LOS NÚMEROS ESPECIALES

A partir de entonces, Sanders empezó a permitirme que de vez en cuando lo acompañara. Seguía trabajando en la editorial, pero alguna noche, luego del trabajo, iba con él a la Oficina de Objetos Perdidos.

—En vez de mirar lo que hago debería buscar armas para defenderse de los interceptadores.

—No veo ningún arma —dije. Pensaba en rifles de aire comprimido, honderas, arcos y flechas.

Tomó un paraguas automático.

—Es lo que más abunda en las Oficinas de Objetos Perdidos de todo el mundo. Con una pequeña transformación quedan convertidos en armas mortales.

Sanders buscó una pinza y se puso a trabajar en un viejo paraguas. Luego hizo una demostración. Oprimió el botón y la parte superior del paraguas pasó volando sobre mi cabeza. Prometí que llevaría siempre un paraguas así conmigo. No cumplí.

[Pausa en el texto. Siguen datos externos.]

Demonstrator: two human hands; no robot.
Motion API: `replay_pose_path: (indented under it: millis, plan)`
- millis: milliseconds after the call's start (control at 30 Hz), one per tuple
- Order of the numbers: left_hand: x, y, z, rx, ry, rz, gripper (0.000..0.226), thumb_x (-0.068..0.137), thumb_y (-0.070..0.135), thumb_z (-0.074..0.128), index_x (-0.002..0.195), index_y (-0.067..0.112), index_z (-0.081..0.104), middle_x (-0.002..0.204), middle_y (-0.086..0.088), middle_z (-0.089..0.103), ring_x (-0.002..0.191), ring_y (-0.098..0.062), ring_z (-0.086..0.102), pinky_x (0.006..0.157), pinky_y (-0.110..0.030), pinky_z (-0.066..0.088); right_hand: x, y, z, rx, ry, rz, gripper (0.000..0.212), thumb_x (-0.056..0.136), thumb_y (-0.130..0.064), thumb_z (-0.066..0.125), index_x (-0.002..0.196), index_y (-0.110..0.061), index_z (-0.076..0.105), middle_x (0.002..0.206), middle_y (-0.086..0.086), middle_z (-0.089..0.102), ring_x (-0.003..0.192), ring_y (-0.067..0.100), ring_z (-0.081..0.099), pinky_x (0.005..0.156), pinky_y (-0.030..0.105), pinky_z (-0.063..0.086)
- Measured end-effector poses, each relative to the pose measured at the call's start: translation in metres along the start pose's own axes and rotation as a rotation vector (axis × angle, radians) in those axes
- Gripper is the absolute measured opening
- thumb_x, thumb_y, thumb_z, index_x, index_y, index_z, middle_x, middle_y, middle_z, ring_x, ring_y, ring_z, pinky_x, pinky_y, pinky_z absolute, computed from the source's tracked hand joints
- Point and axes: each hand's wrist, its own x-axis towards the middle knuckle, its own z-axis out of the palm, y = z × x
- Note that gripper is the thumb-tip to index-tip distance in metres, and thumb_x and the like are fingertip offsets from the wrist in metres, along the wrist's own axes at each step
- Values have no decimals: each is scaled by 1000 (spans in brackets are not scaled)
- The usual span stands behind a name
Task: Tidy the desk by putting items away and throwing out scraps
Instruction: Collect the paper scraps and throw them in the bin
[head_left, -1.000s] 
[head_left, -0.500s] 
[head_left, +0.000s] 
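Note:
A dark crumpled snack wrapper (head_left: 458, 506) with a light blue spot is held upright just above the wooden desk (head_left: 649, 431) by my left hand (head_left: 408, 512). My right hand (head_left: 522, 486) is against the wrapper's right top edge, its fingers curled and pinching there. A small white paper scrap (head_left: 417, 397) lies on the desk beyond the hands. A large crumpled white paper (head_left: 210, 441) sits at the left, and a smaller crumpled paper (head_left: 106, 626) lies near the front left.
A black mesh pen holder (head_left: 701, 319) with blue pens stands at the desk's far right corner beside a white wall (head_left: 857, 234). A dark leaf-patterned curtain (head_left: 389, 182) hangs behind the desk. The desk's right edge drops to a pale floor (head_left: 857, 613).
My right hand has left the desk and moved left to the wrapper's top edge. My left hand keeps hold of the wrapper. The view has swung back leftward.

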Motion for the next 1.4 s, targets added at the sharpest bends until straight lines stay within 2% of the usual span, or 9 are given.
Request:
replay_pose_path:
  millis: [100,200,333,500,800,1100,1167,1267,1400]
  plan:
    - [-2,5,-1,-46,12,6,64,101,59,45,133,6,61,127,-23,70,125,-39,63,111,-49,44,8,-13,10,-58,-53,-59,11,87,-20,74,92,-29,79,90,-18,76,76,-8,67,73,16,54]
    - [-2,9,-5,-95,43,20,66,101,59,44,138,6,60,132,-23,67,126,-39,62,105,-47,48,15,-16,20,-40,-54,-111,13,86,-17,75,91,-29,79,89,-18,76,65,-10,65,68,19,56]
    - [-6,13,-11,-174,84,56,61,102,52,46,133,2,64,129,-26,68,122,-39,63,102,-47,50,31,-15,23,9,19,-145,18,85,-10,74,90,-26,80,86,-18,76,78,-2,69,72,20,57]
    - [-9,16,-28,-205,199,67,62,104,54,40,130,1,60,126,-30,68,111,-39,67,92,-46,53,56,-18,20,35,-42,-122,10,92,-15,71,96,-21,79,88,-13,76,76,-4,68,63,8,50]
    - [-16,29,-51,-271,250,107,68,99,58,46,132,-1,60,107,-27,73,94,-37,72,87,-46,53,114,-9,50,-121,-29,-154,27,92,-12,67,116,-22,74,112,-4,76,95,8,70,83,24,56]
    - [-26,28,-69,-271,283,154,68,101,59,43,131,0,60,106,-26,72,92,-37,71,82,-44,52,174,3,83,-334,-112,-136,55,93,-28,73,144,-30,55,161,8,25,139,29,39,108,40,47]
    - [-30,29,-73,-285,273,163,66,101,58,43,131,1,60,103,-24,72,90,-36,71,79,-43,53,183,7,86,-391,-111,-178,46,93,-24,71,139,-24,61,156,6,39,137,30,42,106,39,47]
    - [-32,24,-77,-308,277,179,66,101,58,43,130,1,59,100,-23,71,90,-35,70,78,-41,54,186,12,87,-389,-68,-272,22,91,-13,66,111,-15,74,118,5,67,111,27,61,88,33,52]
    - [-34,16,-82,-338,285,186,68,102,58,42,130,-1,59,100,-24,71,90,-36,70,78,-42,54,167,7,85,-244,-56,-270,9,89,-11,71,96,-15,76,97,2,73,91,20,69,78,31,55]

Llegó el invierno y Sanders se enfermó, justo en el momento en que el material se acumulaba. En los meses de frío las ventas subían bruscamente, porque abundaba la gripe, muchos estudiantes iban a parar a la cama, y los padres les compraban revistas para que no molestaran. Cuando subían las ventas el director de la revista se reunía con sus colaboradores y alguien levantaba la mano y decía:

—Hora de hacer un número especial.

Y hacían un número especial de ochenta páginas, debido al cual los guionistas y los dibujantes y los cadetes y el señor Sanders debíamos trabajar horas extras.

Sanders estaba con fiebre, en cama, y me dijo:

—Creo que deberá ir solo a la Oficina.

Y fui solo, en medio de la noche. Los ruidos de los murciélagos me sobresaltaban. Pensé en las historias que me tocaba concluir y elegí los objetos que me parecieron adecuados: una vieja guía de la ciudad, una taza de porcelana, un guante negro.

Los números especiales salieron en la fecha prevista y Sanders me felicitó. No fue una felicitación común, pero yo lo tomé como si lo fuera. Miró las revistas publicadas y dijo:

—Bien.

No hubo ninguna otra ceremonia, pero yo sabía que había sido aceptado como buscador de finales.